Create a list of words.

Inputs

  • Words: A table of words.

Outputs

  • Selected Words: Words selected from the table.
  • Words: A table of words.

Word List is meant for creating and joining lists of words for semantic analysis. The user can manually enter words into the widget or import them from other widgets, for example Extract Keywords.

  1. Library of existing word lists. Add a new list with a “+” or remove it with “-”. Use “Update” to save the current list from the right as a word list in the widget. With “More” you can load an existing list in a .txt format using the Import Words from File option or save the list locally using the Save Words to File.
  2. Input options:
    • Word variable: set which string variable to use as a list of words.
    • Update: define how to use an existing list and the input Words. Intersection will use only overlapping words, Union will use all the words, Only input will ignore the list from the widget and use only the input list and Ignore input will use only the list from the widget.
  3. Use Filter to find a word from the list. The list shows the words on the output. One can select a subset of words from the list. Use “+” to add a new word and “-” to remove it from the list. Sort will sort the list alphabetically.

Example

In this example we are using the pre-loaded book-excerpts corpus from the Corpus widget. Preprocess Text creates tokens by transforming the text to lowercase, splitting it into words, normalizing the words with Lemmagen lemmatizer and finally removing stopwords.
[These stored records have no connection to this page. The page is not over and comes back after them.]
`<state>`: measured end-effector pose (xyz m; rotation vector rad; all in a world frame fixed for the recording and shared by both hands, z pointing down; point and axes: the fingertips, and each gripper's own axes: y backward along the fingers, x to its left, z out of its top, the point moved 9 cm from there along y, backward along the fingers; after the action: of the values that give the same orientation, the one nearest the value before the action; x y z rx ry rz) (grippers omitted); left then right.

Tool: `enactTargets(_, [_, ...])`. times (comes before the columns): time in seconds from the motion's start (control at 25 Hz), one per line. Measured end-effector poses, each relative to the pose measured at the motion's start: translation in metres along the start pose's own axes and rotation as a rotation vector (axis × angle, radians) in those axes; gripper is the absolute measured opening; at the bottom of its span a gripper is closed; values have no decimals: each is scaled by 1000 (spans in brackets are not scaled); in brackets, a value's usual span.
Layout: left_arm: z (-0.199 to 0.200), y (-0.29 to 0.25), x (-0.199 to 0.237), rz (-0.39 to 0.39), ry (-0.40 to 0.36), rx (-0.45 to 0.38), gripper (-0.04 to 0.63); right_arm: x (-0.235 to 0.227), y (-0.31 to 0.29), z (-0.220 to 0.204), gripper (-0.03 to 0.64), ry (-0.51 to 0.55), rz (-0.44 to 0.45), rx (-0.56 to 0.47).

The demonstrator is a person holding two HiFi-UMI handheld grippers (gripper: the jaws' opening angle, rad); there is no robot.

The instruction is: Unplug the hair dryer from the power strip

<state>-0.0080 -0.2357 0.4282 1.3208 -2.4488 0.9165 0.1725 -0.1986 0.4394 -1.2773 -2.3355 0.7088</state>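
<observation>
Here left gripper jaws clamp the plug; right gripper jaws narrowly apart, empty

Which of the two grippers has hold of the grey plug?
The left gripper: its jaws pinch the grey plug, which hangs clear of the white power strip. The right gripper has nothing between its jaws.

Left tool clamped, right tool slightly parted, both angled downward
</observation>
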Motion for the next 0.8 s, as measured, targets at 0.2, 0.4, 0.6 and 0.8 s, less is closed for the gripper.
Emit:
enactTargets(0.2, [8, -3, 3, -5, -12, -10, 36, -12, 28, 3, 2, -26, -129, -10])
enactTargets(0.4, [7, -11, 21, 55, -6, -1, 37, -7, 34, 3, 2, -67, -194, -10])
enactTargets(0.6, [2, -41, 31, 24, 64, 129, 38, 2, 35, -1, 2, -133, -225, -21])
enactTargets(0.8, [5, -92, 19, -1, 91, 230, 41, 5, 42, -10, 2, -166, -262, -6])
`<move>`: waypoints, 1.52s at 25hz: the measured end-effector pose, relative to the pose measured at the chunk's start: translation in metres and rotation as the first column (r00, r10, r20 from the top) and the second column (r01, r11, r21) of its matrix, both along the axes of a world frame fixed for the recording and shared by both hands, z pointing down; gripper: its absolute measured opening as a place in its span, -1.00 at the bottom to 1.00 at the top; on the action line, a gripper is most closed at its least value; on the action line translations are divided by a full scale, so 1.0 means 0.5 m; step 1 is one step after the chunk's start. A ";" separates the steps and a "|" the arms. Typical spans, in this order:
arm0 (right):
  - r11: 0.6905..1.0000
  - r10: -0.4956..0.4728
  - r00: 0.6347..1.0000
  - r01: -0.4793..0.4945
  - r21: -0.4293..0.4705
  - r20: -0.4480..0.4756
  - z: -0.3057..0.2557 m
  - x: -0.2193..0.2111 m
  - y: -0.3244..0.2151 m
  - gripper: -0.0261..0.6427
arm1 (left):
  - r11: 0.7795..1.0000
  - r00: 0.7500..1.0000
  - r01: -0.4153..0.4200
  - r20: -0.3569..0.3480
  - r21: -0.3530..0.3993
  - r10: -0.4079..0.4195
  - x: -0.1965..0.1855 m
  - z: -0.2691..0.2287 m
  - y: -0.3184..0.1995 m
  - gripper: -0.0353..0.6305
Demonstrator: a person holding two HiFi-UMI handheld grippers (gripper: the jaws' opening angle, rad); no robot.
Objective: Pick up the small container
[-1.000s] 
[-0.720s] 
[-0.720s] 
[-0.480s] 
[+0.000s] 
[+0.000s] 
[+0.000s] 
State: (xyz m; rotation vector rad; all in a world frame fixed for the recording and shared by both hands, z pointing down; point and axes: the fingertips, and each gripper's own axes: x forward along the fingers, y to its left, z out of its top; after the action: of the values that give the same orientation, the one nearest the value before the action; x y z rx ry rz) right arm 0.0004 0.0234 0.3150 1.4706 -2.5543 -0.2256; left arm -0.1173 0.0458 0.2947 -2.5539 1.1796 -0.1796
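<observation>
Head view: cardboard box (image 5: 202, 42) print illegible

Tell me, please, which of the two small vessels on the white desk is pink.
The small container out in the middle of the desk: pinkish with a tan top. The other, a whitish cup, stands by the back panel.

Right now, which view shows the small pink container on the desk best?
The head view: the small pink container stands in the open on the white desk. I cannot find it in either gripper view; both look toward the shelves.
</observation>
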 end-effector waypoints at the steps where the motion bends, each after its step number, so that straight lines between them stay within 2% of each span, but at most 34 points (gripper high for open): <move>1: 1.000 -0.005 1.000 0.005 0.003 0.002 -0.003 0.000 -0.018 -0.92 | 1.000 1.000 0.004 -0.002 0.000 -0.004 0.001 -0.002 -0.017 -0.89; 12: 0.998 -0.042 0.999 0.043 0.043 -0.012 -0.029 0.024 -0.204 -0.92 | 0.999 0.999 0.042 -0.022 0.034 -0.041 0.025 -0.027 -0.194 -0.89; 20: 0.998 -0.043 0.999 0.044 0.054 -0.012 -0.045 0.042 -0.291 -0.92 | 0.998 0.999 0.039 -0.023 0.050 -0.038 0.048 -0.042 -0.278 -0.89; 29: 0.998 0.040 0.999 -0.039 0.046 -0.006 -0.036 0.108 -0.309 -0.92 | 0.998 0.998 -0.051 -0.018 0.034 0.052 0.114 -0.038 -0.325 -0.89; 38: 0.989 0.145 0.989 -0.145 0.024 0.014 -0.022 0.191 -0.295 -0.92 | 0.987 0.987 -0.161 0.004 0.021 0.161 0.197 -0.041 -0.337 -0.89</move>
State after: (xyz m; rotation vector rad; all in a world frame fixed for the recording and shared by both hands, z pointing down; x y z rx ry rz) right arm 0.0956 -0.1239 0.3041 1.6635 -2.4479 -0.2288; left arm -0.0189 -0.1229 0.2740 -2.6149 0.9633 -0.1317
Then we pass the preprocessed data to Extract Keywords, a widget that finds characteristic words in the corpus. We have used the default TF-IDF setting and passed the top 7 words (said, one, go, sara, man, look, little) to Word List.

In the Word List, we have previously defined some words that we would like to find in the text, namely princess, prince, king, queen. We have used Union to keep both the list we have manually defined and the one we have input from the Extract Keywords.

Finally, we send the entire word list to Semantic Viewer and add the Corpus output from Preprocess Text as well. Semantic Viewer now scores documents based on the input word list. The higher the score, the more matches the document has.

This is a nice way to find a content of interest (say princes and princesses) in a collection of texts.